Seuses Eltern sind weitgehend unbekannt; aus Verehrung für seine ihn religiös prägende Mutter nannte sich Heinrich nach deren Geschlecht Sus oder Süs. Eine Schenkung der Eltern ans Inselkloster in Konstanz anlässlich der vorzeitigen Aufnahme Seuses hat in ihm eine langjährige Gewissensnot hervorgerufen, von der ihn erst Meister Eckhart befreite.

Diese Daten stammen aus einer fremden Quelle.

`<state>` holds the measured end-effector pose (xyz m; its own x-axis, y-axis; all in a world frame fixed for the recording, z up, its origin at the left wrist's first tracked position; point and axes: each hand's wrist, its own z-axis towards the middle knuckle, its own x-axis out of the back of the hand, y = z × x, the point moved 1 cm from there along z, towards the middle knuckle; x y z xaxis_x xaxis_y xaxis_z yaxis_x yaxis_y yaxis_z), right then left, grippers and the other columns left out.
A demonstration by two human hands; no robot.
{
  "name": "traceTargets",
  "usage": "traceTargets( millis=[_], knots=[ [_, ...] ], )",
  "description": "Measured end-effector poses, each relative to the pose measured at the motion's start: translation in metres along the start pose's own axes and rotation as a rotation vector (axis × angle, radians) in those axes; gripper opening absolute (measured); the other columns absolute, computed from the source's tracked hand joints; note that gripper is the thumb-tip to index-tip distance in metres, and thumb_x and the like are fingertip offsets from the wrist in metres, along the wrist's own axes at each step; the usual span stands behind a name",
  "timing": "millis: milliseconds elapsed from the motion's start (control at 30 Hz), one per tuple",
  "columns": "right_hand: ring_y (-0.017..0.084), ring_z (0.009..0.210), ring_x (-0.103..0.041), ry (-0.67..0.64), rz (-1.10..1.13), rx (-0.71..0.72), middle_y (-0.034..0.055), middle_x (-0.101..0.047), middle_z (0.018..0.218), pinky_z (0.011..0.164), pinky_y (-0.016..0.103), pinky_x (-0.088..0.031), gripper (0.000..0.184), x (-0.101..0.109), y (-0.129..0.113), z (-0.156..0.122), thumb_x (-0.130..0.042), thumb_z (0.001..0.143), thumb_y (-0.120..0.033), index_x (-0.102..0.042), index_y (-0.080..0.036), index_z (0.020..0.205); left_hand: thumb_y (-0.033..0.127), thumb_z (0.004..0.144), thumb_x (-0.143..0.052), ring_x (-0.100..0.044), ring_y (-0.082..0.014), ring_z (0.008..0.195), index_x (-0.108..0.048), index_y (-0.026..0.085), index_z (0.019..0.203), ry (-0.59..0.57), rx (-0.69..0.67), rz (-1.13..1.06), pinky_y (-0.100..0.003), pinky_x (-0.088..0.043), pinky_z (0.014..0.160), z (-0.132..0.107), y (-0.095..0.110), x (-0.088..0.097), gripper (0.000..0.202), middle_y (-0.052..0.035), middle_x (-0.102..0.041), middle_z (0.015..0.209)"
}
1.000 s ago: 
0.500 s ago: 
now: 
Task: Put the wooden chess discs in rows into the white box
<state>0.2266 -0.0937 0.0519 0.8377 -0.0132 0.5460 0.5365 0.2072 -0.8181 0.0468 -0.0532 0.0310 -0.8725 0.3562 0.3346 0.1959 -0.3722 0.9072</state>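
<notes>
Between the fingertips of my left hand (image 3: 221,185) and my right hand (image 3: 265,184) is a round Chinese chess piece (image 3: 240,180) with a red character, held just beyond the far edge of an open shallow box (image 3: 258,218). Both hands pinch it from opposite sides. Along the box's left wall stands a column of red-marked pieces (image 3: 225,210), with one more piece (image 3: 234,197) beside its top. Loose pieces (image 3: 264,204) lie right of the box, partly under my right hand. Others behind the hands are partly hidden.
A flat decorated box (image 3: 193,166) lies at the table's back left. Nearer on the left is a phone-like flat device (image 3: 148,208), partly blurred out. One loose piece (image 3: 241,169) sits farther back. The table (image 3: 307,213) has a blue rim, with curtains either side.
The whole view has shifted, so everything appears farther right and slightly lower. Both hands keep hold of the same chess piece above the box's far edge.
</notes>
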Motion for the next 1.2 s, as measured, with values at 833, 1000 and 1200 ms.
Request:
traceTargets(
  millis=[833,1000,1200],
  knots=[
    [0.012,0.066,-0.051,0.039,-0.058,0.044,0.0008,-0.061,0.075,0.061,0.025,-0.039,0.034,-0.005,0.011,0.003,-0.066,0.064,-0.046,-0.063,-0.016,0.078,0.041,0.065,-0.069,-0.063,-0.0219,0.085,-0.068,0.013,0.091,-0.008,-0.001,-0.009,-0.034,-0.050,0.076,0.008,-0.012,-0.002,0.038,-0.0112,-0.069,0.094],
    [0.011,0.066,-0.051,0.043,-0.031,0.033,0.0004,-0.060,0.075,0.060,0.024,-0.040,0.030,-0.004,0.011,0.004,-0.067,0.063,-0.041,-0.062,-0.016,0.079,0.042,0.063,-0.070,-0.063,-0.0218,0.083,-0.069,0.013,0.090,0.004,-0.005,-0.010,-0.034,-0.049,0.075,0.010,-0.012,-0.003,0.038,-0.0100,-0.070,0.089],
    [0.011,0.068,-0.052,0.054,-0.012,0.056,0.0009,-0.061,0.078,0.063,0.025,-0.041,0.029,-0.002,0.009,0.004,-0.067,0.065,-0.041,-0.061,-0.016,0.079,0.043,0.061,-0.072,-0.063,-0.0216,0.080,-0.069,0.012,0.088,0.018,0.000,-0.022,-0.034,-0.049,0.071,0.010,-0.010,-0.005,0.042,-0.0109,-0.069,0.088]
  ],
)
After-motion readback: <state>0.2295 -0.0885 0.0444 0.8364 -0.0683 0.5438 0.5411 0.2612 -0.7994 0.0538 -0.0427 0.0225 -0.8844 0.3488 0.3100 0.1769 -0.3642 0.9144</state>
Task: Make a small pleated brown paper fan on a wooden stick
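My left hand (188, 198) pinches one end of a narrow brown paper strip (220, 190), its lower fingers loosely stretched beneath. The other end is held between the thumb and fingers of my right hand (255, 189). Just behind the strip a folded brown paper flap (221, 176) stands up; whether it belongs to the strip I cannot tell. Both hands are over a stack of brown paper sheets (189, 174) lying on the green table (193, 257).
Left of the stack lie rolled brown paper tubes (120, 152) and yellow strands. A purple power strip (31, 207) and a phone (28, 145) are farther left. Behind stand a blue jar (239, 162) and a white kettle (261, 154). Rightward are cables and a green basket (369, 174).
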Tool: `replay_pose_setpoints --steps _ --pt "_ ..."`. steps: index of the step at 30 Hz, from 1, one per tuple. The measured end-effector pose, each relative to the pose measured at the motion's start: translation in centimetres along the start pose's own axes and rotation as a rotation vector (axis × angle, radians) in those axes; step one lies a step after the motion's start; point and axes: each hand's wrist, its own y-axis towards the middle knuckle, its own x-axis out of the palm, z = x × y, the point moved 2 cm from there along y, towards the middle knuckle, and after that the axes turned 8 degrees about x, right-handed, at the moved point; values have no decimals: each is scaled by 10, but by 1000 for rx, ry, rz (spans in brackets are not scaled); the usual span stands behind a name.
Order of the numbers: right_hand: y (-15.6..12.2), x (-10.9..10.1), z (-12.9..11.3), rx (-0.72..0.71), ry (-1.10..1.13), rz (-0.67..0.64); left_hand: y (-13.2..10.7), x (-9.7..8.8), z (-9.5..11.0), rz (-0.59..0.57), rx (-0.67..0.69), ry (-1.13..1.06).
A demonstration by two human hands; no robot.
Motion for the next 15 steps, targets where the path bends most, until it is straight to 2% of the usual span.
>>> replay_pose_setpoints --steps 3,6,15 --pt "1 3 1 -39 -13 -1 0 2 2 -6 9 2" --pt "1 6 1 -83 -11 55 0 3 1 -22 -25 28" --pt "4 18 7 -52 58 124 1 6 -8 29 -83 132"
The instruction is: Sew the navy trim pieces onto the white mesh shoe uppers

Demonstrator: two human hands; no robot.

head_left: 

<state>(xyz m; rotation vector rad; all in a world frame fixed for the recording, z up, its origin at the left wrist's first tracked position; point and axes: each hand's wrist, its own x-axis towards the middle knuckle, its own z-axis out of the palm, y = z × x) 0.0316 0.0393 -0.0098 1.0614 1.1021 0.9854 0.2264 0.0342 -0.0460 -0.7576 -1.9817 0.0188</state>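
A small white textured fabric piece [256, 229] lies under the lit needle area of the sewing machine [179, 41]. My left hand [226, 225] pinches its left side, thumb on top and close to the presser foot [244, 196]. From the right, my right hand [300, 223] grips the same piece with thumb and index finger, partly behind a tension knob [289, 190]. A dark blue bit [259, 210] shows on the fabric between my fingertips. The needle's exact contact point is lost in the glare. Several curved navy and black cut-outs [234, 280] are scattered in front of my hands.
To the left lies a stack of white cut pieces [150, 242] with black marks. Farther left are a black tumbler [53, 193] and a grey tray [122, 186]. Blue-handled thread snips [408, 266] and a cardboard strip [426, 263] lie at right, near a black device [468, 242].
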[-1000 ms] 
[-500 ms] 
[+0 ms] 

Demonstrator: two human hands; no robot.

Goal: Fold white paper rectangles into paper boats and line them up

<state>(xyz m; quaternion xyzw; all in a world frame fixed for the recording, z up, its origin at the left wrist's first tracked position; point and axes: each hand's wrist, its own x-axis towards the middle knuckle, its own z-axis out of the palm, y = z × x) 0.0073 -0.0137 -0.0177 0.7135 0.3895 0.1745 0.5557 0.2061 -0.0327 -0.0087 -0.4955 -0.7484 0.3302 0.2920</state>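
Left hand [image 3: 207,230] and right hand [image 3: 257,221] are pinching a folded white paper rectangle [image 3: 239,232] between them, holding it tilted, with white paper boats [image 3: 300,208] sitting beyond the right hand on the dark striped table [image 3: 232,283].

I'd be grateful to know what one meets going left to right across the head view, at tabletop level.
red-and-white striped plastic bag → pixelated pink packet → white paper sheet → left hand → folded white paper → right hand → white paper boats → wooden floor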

S. trat mit dreizehn Jahren 1308/10 ins Dominikanerkloster in Konstanz ein; er durchlief die ordensübliche Ausbildung: Ein Jahr Noviziat mit anschließender Profeß, ca. 2-3 Jahre Elementarunterricht in Latein und Ordensspriritualität (Hl. Schrift, Offizium, Ordensregel und Ordenssatzungen, aszet. Literatur und Praxis); anschließend (ca. 1313/14 - 1318/19) etwa 5 Jahre philosophische Studien, und zwar zuerst 2-3 Jahre philosophia rationalis (aristotelische Logik), danach 2-3 Jahre Studium der philosophia realis (Physik, Geometrie, Astronomie, aristotelische Metaphysik); es schloss sich das Studium der Theologie (der Bibel und der Sentenzen des Petrus Lombardus) an (ca. 1319-22). Danach wurde S. zum Weiterstudium ans Studium generale der Dominikaner nach Köln geschickt (ca. 1323/24-1327), wo Meister Eckhart lehrte, der ihn stark beeinflußte. 1326/27 kehrte er für die nächsten 20 Jahre als Lektor in seinen Heimatkonvent nach Konstanz zurück. Wahrscheinlich wurde S. bereits um 1330 anläßlich des vom General- und Provinzkapitel seines Ordens in Maastricht gegen ihn erhobenen Häresievorwurfs sein Lektorenamt entzogen. Mit 40 Jahren erlebte S. gemäß seinem eigenen autobiographischen Bericht insbesondere im 20. Kap. seiner „Vita" eine für sein geistliches Leben entscheidende Wende, die ihn mit der Einsicht in die Heilsnotwendigkeit alleine des von Gott gegebenen Leidens von seinen zuvor über 20 Jahre lang exzessiv betriebenen körperlichen Selbstzüchtigungen abbrachte. Von nun an führte S. nicht mehr ein einsiedlerisches Klosterleben, sondern er widmete sich einer aktiven Missions- und Seelsorgetätigkeit vor allem in der Rheingegend, im Elsaß und in der Schweiz, die ihn allerdings neuen inneren wie äußeren Leiden aussetzte. Seit 1347/48 bis zu seinem Tod lebte er im Ulmer Konvent seines Ordens, wo er sein deutschsprachiges literarisches Vermächtnis in Form des sog. „Exemplars" redigierte und von dem aus er zahlreiche Pastorationsreisen unternahm. 1831 wurde er von Papst Gregor XVI. selig gesprochen.